Findings based on these procedures are presented in chapter 4.

Hypothesis 2: Teacher instruction in needs-based technology integration, combined with significant classroom utilization, fosters positive student attitudes toward information technology.

Independent Variables - Amount of use,  Level of technology integration education

Dependent Variable - student attitude measures

The following data analysis procedures were carried out to test Hypothesis 2:

  1. One-way analysis of variance was performed on the student subscales using data from the treatment and comparison group teachers. Classes of students were partitioned according to the following dichotomies created for teachers: (a) integration training versus no integration training, and (b) significant use versus less than significant use. Classes were analyzed by training, by use, and by training combined with use.
  2. Because the underlying measurement scale for teacher and student data was actually continuous in nature, a regression analysis was also performed to examine the impact of computer use and technology integration education on student attitudes.
  3. A time-lag regression model for student attitudes as a function of teacher training was also carried out to determine whether teacher integration education had a time-delayed impact on student attitudes.

Findings based on these procedures are presented in chapter 4.

Hypothesis 3: Positive teacher attitudes toward information technology foster positive attitudes in their students.

Independent Variables - teacher attitudes

Dependent Variables - student attitudes

A panel analysis (Markus, 1979) was used to determine probable causal relations among student and teacher attitudes.

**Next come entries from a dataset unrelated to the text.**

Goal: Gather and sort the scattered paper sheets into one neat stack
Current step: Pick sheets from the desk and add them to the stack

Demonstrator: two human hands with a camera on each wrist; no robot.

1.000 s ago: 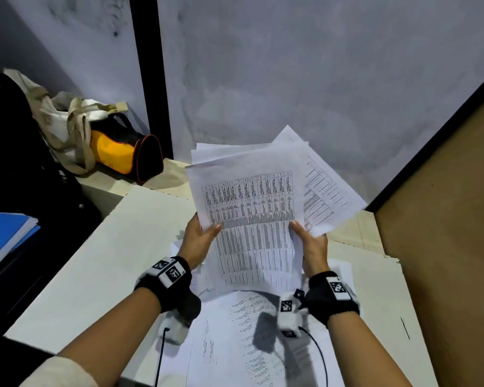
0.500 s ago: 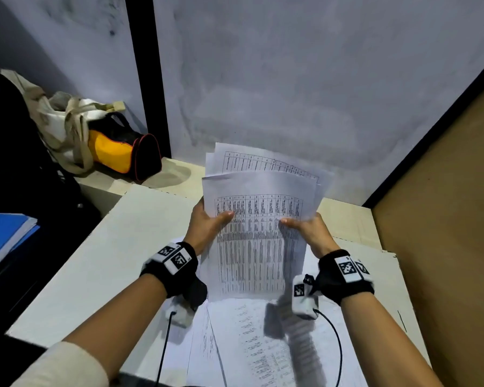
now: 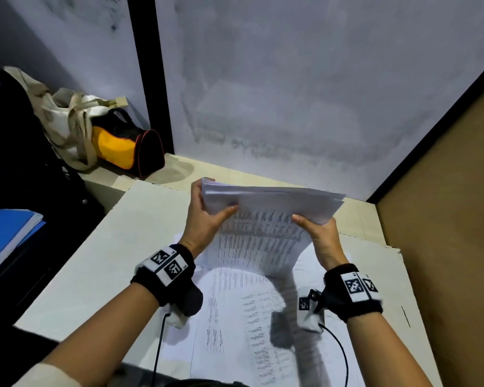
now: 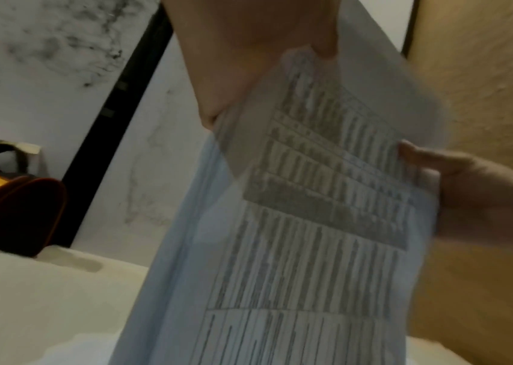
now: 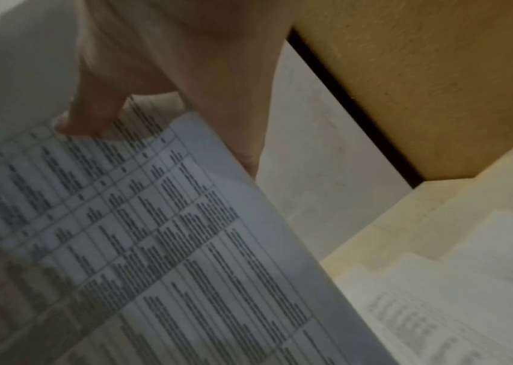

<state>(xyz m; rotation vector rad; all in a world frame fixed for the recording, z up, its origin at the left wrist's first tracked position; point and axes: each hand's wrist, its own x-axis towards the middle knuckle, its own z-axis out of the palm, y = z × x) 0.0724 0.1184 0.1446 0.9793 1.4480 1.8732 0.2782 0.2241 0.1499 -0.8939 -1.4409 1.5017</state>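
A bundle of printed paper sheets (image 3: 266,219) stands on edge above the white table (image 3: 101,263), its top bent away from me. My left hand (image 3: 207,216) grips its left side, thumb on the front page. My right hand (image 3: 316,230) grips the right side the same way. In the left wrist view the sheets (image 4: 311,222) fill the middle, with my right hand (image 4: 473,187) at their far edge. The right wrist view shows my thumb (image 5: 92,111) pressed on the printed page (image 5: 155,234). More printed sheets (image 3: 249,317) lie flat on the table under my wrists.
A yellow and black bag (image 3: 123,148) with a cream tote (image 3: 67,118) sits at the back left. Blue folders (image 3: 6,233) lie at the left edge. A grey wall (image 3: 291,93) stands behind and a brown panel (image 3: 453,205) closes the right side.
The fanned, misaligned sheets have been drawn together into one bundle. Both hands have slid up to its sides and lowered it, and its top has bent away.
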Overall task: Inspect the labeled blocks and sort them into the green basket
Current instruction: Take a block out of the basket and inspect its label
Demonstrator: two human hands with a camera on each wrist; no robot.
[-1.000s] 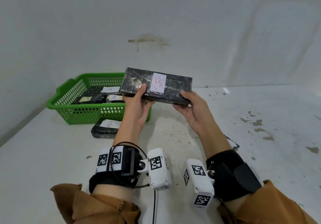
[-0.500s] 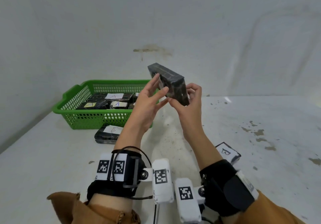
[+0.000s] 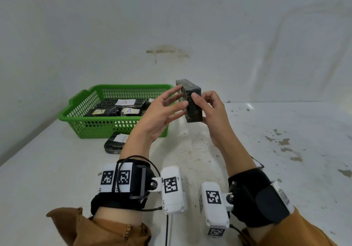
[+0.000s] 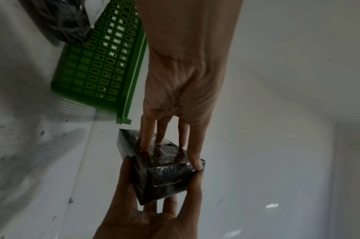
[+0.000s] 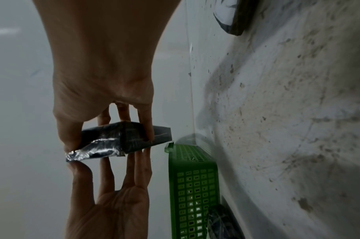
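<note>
A black wrapped block (image 3: 193, 108) stands on edge in the air, right of the green basket (image 3: 76, 104). My right hand (image 3: 200, 98) grips it, thumb on the near face and fingers behind. My left hand (image 3: 178, 102) touches its left side with straight fingers. The block's label is hidden in every view. The left wrist view shows the left fingertips (image 4: 143, 142) lying on the block (image 4: 164, 176). From the right wrist view, the right hand (image 5: 109, 137) pinches the block (image 5: 123, 139). Several black blocks labelled A (image 3: 124, 102) lie in the basket.
A black block labelled B (image 3: 116, 143) lies on the white table (image 3: 266, 123) just before the basket. Another labelled block (image 3: 259, 164) peeks out behind my right forearm. A white wall stands close behind the table.
The block went from lying flat with its B label facing me to standing on edge, label out of sight. My left fingers have straightened against its side.
</note>
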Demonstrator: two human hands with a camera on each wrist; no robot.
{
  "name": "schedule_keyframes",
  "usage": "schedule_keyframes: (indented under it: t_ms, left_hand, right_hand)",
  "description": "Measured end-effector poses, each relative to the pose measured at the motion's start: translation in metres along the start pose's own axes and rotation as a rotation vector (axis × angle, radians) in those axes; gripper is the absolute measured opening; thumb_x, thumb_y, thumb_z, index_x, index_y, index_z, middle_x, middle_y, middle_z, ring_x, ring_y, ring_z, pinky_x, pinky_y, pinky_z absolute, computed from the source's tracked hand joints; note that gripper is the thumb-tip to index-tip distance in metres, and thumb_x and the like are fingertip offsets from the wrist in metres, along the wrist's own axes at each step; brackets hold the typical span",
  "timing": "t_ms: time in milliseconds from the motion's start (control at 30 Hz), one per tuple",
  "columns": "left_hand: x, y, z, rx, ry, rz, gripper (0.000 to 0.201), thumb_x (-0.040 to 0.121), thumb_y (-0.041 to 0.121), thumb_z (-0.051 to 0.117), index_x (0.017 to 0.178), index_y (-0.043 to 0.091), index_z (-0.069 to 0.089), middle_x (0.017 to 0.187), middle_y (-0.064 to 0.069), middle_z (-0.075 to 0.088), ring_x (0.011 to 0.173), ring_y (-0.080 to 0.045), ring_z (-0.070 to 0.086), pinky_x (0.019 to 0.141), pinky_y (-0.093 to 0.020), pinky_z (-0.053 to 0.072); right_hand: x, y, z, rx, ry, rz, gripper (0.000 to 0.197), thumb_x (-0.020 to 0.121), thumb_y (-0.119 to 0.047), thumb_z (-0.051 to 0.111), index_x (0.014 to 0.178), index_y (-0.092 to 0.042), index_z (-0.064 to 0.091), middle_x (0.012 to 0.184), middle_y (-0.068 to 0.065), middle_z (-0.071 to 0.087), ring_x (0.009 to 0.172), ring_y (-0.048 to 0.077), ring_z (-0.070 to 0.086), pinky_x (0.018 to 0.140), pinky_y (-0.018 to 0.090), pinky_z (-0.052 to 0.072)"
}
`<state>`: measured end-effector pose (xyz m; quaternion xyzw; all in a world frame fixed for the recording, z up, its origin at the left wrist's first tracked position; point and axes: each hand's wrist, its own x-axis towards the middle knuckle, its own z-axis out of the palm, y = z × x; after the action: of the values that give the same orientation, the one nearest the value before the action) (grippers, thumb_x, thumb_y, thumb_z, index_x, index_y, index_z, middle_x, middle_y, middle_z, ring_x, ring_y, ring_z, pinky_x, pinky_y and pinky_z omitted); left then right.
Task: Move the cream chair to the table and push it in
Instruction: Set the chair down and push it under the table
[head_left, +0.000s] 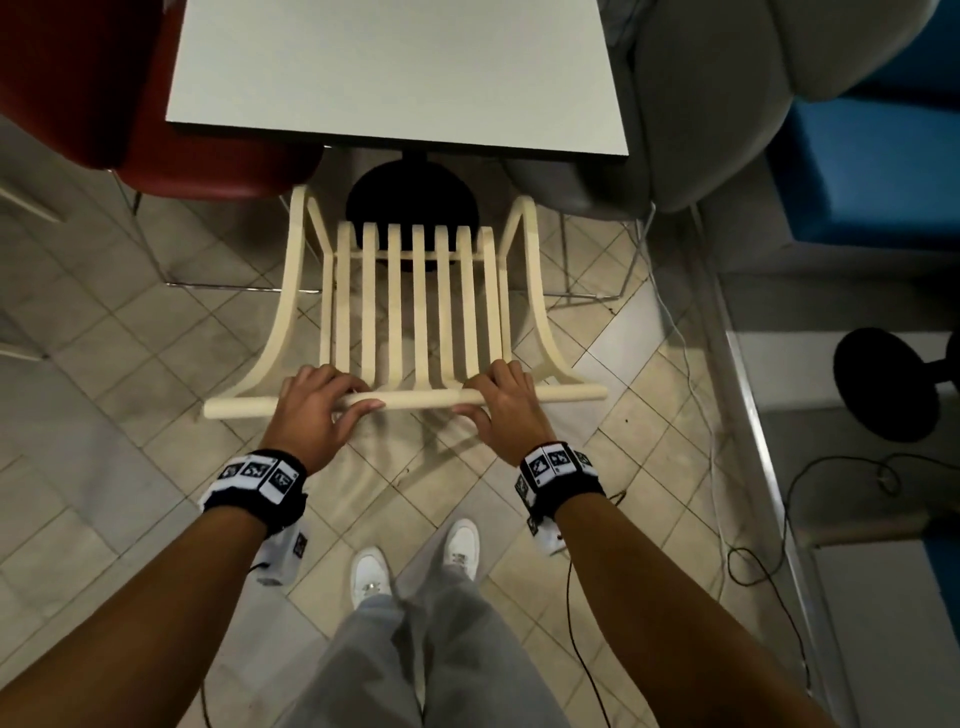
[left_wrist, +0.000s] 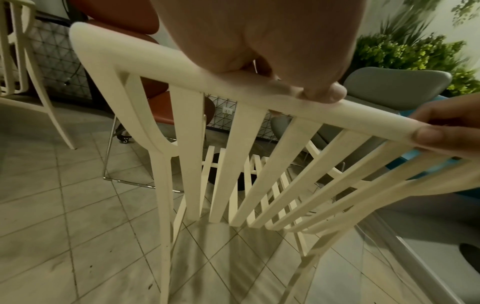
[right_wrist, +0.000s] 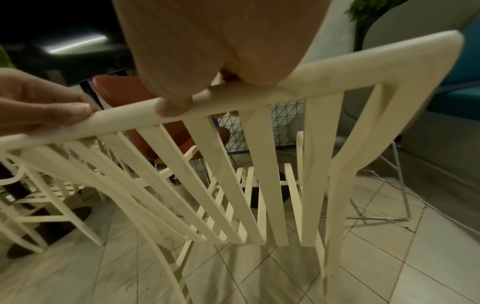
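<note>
Both hands are on the cream slatted plastic-looking chair (head_left: 415, 312), which stands on the tiled floor (head_left: 130, 364) dead centre in the head view, its seat front pointing to 12 o'clock at the pale grey square-topped desk (head_left: 395, 73). The front legs sit just short of the desk's near edge, so by my reckoning the push-in is yet to be finished.

The left hand (head_left: 317, 405) is wrapped over the round top rail of the backrest, left of middle, fingers (left_wrist: 324, 92) curled over the far side and the thumb lying along the rail. The right hand (head_left: 498, 408) does the same right of middle, fingers (right_wrist: 174, 107) hooked round the bar. Each grip is closed tight on that rail.

How will it handle? It looks light and stiff: thin moulded slats, open frame, no padding. The rail is smooth, so a full wrap like this suits it better than a fingertip pinch. Two hands set apart should keep it from swinging.

Watch the black round pedestal base (head_left: 413, 202) at 12 o'clock under the desk, between the chair's front legs. A red padded chair (head_left: 156, 130) crowds in at 10 o'clock, a grey cushioned chair (head_left: 701, 130) at 2 o'clock. A straight shove forward looks the safest line.
</note>
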<state>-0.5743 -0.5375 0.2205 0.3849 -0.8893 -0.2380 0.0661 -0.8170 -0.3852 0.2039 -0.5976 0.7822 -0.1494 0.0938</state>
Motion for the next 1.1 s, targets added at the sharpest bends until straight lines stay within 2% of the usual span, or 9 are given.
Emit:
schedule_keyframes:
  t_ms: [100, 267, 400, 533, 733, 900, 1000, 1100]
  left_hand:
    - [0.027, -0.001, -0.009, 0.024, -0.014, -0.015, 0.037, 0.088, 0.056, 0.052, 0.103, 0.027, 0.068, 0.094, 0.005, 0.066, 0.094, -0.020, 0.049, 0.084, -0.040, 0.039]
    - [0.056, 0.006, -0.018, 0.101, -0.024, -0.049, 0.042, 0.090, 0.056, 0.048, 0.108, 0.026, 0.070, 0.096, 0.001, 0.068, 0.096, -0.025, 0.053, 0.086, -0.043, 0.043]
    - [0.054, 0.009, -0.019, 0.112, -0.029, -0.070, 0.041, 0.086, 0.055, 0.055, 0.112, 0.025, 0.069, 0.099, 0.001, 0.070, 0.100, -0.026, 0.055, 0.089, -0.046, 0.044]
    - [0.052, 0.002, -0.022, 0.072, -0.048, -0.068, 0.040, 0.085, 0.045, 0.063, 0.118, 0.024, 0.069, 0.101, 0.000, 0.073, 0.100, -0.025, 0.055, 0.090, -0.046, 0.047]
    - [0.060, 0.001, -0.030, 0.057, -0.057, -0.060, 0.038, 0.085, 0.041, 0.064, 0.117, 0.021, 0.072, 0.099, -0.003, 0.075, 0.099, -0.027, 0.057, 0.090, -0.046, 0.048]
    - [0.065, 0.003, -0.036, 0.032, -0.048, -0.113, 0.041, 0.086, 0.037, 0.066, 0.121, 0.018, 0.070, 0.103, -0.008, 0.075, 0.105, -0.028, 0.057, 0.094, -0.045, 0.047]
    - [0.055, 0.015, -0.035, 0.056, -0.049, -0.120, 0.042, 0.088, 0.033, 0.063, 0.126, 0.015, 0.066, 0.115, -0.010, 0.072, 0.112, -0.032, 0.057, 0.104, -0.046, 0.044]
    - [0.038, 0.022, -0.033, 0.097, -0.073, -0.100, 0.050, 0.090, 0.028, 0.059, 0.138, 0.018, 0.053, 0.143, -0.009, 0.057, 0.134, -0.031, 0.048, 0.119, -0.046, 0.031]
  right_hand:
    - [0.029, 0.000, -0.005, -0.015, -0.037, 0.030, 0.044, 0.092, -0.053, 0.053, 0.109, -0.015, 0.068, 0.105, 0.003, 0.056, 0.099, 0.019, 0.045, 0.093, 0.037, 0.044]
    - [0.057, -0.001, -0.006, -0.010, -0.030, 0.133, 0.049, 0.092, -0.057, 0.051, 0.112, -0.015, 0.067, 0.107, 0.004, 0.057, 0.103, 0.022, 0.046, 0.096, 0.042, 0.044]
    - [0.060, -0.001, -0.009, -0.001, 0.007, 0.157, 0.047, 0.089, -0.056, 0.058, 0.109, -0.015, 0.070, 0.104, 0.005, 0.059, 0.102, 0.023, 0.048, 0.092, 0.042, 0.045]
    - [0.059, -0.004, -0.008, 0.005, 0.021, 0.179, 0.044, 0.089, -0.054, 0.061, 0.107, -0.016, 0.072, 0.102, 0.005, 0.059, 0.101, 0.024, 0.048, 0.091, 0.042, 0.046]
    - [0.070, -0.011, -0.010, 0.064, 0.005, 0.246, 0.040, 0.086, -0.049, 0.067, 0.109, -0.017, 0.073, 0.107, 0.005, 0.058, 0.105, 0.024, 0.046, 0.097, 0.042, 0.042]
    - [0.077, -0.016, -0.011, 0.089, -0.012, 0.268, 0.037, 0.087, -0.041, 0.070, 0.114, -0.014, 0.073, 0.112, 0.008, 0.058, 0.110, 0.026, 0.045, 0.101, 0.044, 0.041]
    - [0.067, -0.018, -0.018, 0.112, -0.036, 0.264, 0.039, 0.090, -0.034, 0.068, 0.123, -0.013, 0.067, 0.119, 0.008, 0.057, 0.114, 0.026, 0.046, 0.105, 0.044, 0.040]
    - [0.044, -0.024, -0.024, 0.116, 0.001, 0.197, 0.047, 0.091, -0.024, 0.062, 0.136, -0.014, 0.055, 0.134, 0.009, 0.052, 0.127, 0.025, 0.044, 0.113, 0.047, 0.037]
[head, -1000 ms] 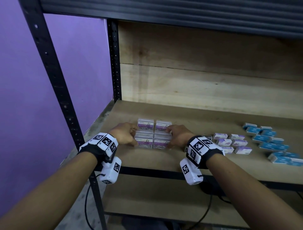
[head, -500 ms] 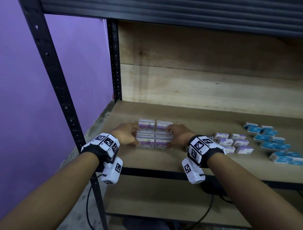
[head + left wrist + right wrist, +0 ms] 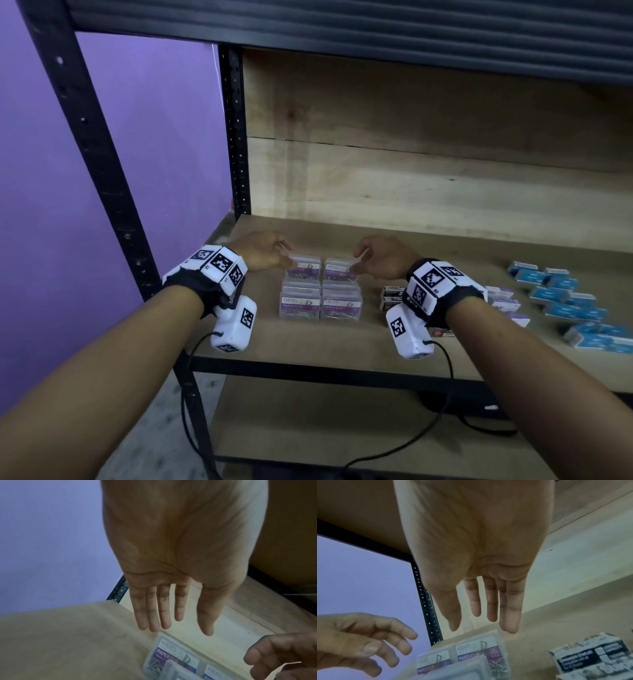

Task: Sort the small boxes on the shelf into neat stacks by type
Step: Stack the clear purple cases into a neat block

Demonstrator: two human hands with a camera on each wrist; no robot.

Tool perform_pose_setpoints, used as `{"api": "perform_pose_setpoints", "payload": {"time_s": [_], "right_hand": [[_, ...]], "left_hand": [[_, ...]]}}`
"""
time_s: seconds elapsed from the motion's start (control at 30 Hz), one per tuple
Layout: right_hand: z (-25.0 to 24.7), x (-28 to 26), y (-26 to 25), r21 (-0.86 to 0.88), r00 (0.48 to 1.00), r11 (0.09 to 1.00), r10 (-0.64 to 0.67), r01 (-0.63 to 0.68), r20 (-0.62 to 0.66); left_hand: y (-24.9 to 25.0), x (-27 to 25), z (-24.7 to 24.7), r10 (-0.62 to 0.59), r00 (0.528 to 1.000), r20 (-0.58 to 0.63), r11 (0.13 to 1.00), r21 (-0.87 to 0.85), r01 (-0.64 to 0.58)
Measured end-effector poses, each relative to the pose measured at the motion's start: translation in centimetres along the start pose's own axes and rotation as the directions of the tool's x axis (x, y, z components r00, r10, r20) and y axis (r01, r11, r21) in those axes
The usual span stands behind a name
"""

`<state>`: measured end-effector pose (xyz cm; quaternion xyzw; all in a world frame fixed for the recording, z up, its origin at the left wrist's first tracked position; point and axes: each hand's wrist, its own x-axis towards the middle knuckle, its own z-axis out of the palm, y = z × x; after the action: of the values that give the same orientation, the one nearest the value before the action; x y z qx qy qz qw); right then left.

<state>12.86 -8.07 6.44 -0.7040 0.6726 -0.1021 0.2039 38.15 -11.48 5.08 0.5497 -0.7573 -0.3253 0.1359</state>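
Clear paper clip boxes with purple labels stand as a tight two-by-two block of low stacks near the left of the wooden shelf. My left hand hovers at the back-left box, and my right hand at the back-right box. In the left wrist view the left hand has straight fingers and holds nothing. The right hand looks the same in the right wrist view. I cannot tell whether the fingertips touch the boxes.
Black-and-white staple boxes lie just right of the block, partly behind my right wrist. Farther right are small purple-and-white boxes and scattered blue boxes. A black upright post and a purple wall bound the left side.
Both hands left the sides of the front stacks, moved back to the rear pair of boxes, and their fingers straightened out.
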Motion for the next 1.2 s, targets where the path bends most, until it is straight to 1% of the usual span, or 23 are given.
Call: {"api": "perform_pose_setpoints", "payload": {"time_s": [0.1, 0.23, 0.4, 0.53, 0.77, 0.9, 1.03, 1.2], "right_hand": [[0.4, 0.9, 0.3, -0.012, 1.000, 1.000, 0.002, -0.003, -0.026], [1.0, 2.1, 0.5, -0.028, 1.000, 1.000, -0.013, 0.013, -0.003], [1.8, 3.4, 0.7, -0.029, 0.999, 0.999, -0.021, 0.022, 0.035], [2.2, 3.9, 0.8, -0.041, 0.997, 0.998, -0.043, 0.046, 0.066], [2.2, 3.8, 0.5, -0.025, 0.990, 0.995, -0.090, 0.093, 0.105], [1.9, 3.4, 0.3, -0.018, 0.981, 0.993, -0.109, 0.113, 0.162], [2.0, 3.0, 0.2, 0.004, 0.973, 0.993, -0.114, 0.116, 0.200], [2.2, 2.5, 0.2, -0.007, 0.967, 0.993, -0.116, 0.120, 0.225]], "left_hand": [[-0.2, 1.2, 0.1, -0.003, 0.998, -0.065, 1.000, 0.017, 0.004], [-0.6, 2.7, 0.6, -0.010, 0.996, -0.084, 1.000, -0.009, 0.010], [-1.5, 3.9, 1.4, -0.018, 1.000, -0.020, 0.998, -0.055, 0.017], [-1.7, 4.4, 1.9, 0.000, 0.999, 0.036, 1.000, -0.018, 0.000], [-2.0, 4.8, 2.1, 0.030, 0.999, 0.037, 1.000, 0.004, -0.030], [-1.9, 4.4, 1.9, 0.020, 0.997, 0.076, 0.999, -0.033, -0.018], [-1.7, 3.6, 1.9, 0.010, 0.994, 0.106, 0.993, -0.116, 0.003], [-1.6, 2.7, 2.0, -0.003, 0.991, 0.132, 0.993, -0.117, 0.019]]}}
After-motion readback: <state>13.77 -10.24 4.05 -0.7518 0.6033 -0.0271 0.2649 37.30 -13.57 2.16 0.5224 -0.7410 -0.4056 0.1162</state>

This is a form of time-lag regression analysis in which teachers' attitudes at time 2 (January) were used to predict students' attitudes at time 3 (May). The strength of this relationship was compared to how well teacher attitudes for time 2 can be predicted from student attitudes at time 1, and the stronger relationship was assumed to be the stronger causal path (see Figure 3). Panel analysis has been used for several decades to determine the impact of activities such as watching television on children's attitudes, and it has been successfully applied to studies of the impact of information technology (Sakamoto, 1994).

Figure 3. Path analysis depicting the probable causal path of teacher and student attitudes

It was hypothesized that the attitudes of the teachers who receive needs-based training should become more positive toward information technology. When teachers' attitudes become more positive and they are confident in their use of the technology, their classroom utilization should increase. The increase in positive attitudes, along with significant classroom utilization, should, over time, have a positive impact on their students' attitudes toward computers. It seems less plausible that changes in student attitudes will significantly impact the views of their teachers. Findings regarding this hypothesis are presented in chapter 4.

 

 

 


Christensen, R. (1998). Effect of technology integration education on the attitudes of teachers and their students. Doctoral dissertation, University of North Texas, Denton.